REPUBLIKA.CO.ID, JAKARTA -- Menteri Pertanian (Mentan) Andi Amran Sulaiman menyebut dugaan perencanaan impor ilegal sebagai bagian paling krusial dari kasus masuknya 250 ton beras dari Thailand melalui Sabang, Aceh. Ia menggarisbawahi temuan risalah rapat koordinasi pada 14 November yang menolak permohonan impor, namun izin dari negara asal justru terbit lebih dulu.
Amran menilai rangkaian ini menunjukkan pola yang tidak wajar dan terstruktur. Pemerintah, kata dia, bergerak setelah laporan masuk pada Ahad (23/11/2025) siang sekitar pukul 14.00 WIB. Penelusuran awal mengarah pada salah satu perusahaan di Sabang yang diduga memasukkan beras tanpa dasar persetujuan pusat. Aparat kemudian memverifikasi data perizinan dan memastikan tidak ada dokumen resmi dari pemerintah Indonesia. Dari hasil verifikasi tersebut, seluruh kegiatan distribusi dihentikan dan gudang penyimpanan disegel.

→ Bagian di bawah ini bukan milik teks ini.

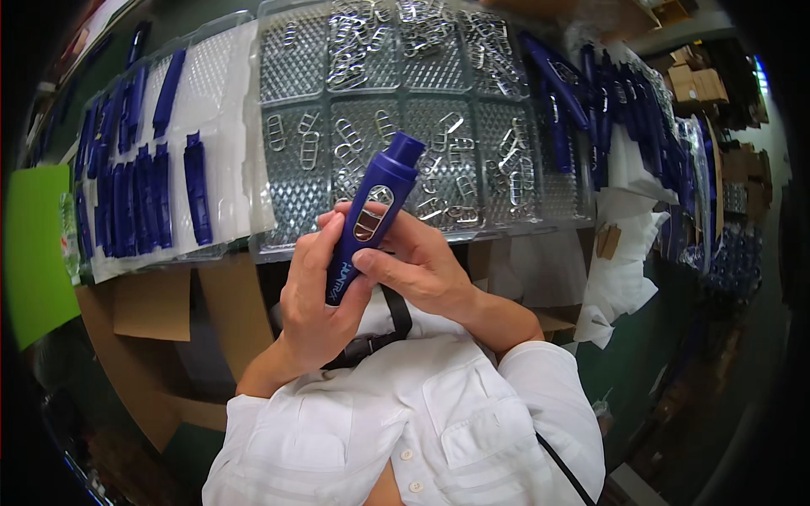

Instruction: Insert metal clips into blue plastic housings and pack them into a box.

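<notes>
Blue casing [390, 174], one, in two hands [314, 285] [426, 266]

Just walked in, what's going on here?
A person's left hand and right hand hold a tapered dark-blue plastic casing, its silver oval inset facing the camera. Ahead, a clear plastic compartmented tray holds loose silver metal frames; long dark-blue plastic shells lie on white sheeting to the left.

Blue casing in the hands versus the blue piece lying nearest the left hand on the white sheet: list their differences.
The blue casing slants between the left hand and right hand; the blue piece lies on the white sheet.
The blue casing carries a silver frame; the blue piece shows none.
Both are long and dark blue.
</notes>
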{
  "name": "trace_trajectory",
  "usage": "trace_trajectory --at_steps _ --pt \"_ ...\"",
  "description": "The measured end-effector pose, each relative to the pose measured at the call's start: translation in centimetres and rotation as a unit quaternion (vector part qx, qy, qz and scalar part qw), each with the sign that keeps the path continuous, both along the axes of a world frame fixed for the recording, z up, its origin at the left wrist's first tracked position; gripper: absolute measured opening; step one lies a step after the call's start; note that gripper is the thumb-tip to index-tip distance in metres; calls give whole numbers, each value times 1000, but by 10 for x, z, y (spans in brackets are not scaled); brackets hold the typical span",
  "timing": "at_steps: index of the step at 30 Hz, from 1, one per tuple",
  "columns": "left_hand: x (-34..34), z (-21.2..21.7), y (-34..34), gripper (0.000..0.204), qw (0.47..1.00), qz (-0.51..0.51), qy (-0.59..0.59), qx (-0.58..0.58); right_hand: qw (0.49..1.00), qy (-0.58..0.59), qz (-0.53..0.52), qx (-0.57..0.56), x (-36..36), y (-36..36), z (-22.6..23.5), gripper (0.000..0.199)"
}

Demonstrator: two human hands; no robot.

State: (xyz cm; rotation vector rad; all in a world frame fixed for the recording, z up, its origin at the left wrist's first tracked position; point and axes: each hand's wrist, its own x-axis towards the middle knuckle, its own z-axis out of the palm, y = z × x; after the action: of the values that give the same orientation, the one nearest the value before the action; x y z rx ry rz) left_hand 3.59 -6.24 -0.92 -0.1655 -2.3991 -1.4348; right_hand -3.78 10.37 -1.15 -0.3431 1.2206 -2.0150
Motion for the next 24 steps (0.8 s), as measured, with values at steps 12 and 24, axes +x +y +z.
trace_trajectory --at_steps 12,24 --pt "-16 -13 -84 45 981 191 -20 -37 609 315 -492 536 -87 211 40 42" --pt "-15 -36 -191 36 897 357 -100 -241 425 444 -280 737 -276 332 -4 56"
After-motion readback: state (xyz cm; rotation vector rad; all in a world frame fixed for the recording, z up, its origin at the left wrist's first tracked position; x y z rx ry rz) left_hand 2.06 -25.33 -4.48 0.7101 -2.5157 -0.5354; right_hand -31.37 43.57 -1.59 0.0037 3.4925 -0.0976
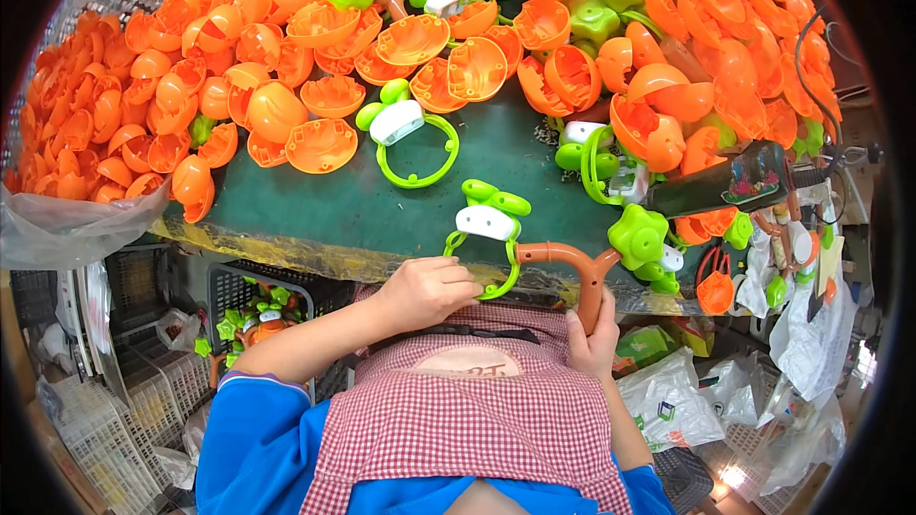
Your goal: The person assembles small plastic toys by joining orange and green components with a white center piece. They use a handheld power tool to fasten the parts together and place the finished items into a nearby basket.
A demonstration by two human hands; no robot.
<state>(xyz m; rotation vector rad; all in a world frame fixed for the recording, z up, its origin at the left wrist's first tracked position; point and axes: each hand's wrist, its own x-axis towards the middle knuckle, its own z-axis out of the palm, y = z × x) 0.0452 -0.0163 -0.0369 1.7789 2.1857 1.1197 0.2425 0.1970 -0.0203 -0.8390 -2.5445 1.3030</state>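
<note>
My left hand grips the lower part of a green plastic ring that carries a white piece and green knobs on top. My right hand holds the stem of a brown branching plastic tube, whose upper arm meets the ring. A green star-shaped knob sits on the tube's right end. Both hands work at the near edge of the green worktable.
Another green ring with a white piece lies on the table. Orange half shells are heaped across the back and in a clear bag at left. Crates with parts stand below the table; plastic bags lie at right.
</note>
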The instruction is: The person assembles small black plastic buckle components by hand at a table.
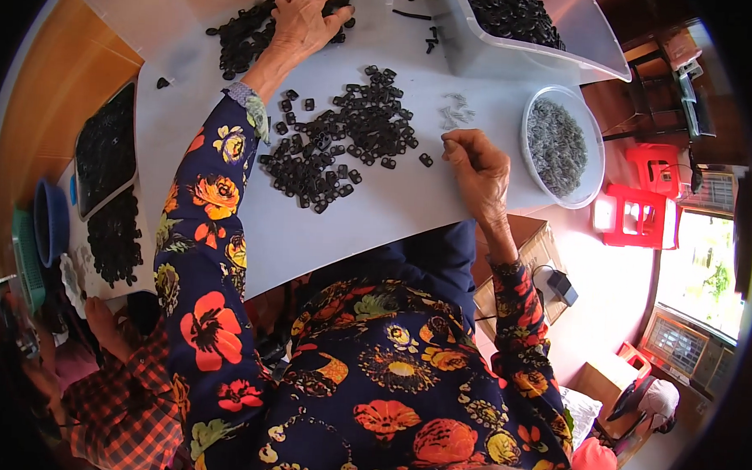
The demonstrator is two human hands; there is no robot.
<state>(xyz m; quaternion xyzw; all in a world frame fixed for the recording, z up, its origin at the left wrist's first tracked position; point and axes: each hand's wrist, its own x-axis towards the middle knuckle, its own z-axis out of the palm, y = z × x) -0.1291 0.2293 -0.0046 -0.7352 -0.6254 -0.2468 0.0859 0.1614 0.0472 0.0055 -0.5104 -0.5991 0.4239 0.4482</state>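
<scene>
The right hand (480, 166) rests near the table's (231, 114) near edge with its fingers curled in; I cannot tell if it holds anything. The heap of small black clips (342, 138) lies just to its left, mid-table. At the far edge, the left hand (307, 19) lies spread on another black pile (242, 36).

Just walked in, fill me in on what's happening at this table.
A person in a floral top sits at a pale table. The left hand reaches far out and rests on a heap of black parts. The right hand is loosely closed on the table beside a round tub of small grey metal pieces. A scattered pile of small black plastic pieces lies between the hands.
</scene>
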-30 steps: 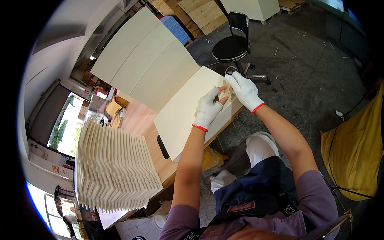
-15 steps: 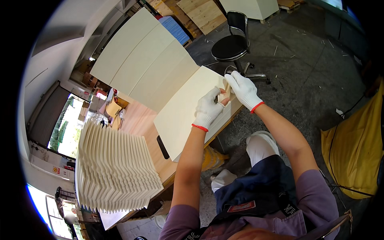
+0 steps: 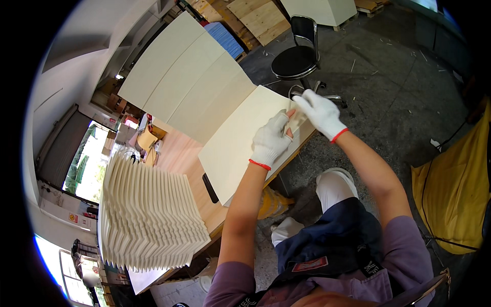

"Rapatnya tanggal 14 di Jakarta, tetapi izinnya dari Thailand sudah keluar. Berarti ini sudah direncanakan," kata Amran di Jakarta, Senin (24/11/2025).
Ia menilai alur perizinan yang tumpang tindih menjadi titik awal investigasi. Perbedaan waktu antara keputusan penolakan impor di tingkat pusat dan keluarnya izin di negara asal diposisikan sebagai bukti adanya inisiatif sepihak yang berpotensi memanipulasi prosedur. Mentan berkoordinasi dengan aparat menelusuri pihak-pihak terkait untuk memastikan rangkaian tindakan yang terjadi sebelum barang memasuki pelabuhan.
Instruksi Presiden Prabowo Subianto mengenai larangan impor menjadi dasar langkah cepat ini. Pemerintah mengacu pada kondisi stok yang kuat, baik di tingkat nasional maupun daerah. Produksi beras nasional tahun berjalan diperkirakan mencapai 34,7 juta ton, angka tertinggi sejak 2019. Stok Bulog mencapai 3,8 juta ton yang tercatat sebagai capaian tertinggi. Proyeksi hingga awal 2026 menunjukkan carry over dapat mencapai 12,89 juta ton dari akumulasi stok di berbagai lini termasuk Cadangan Beras Pemerintah.
"Kami tegaskan stok beras cukup, bahkan lebih dari cukup. Kita berada pada posisi tertinggi," ujar Amran.
Data neraca pangan di Provinsi Aceh menambah penegasan pemerintah. Aceh tercatat surplus 871,4 ribu ton dengan ketersediaan 1,53 juta ton dan kebutuhan 667,7 ribu ton. Sabang juga berada dalam kondisi surplus 970 ton dengan ketersediaan 5.911 ton dan kebutuhan 4.940 ton. Pemerintah menilai kondisi tersebut memperkuat argumentasi bahwa beras ilegal tidak memiliki justifikasi kebutuhan.
"Jadi tidak ada alasan untuk impor. Ini menyangkut kehormatan bangsa," tutur Amran.
Mentan menempatkan kasus Sabang sebagai peringatan penting atas risiko penyelundupan yang dapat mengganggu stabilitas pangan. Tindakan memasukkan beras tanpa dasar persetujuan pusat dinilai merugikan petani dan mengganggu momentum menuju swasembada. Pemerintah juga mendalami laporan awal terkait indikasi pergerakan serupa di Batam dan telah menugaskan aparat untuk memverifikasi temuan tersebut.
Penyelidikan akan dilanjutkan hingga seluruh rantai pergerakan barang dan aktor yang terlibat teridentifikasi. Pemerintah menegaskan komitmen untuk menjaga jalur distribusi tetap bersih dari praktik ilegal, termasuk pada hari libur ketika kasus ini diambil alih dan ditangani dalam waktu singkat.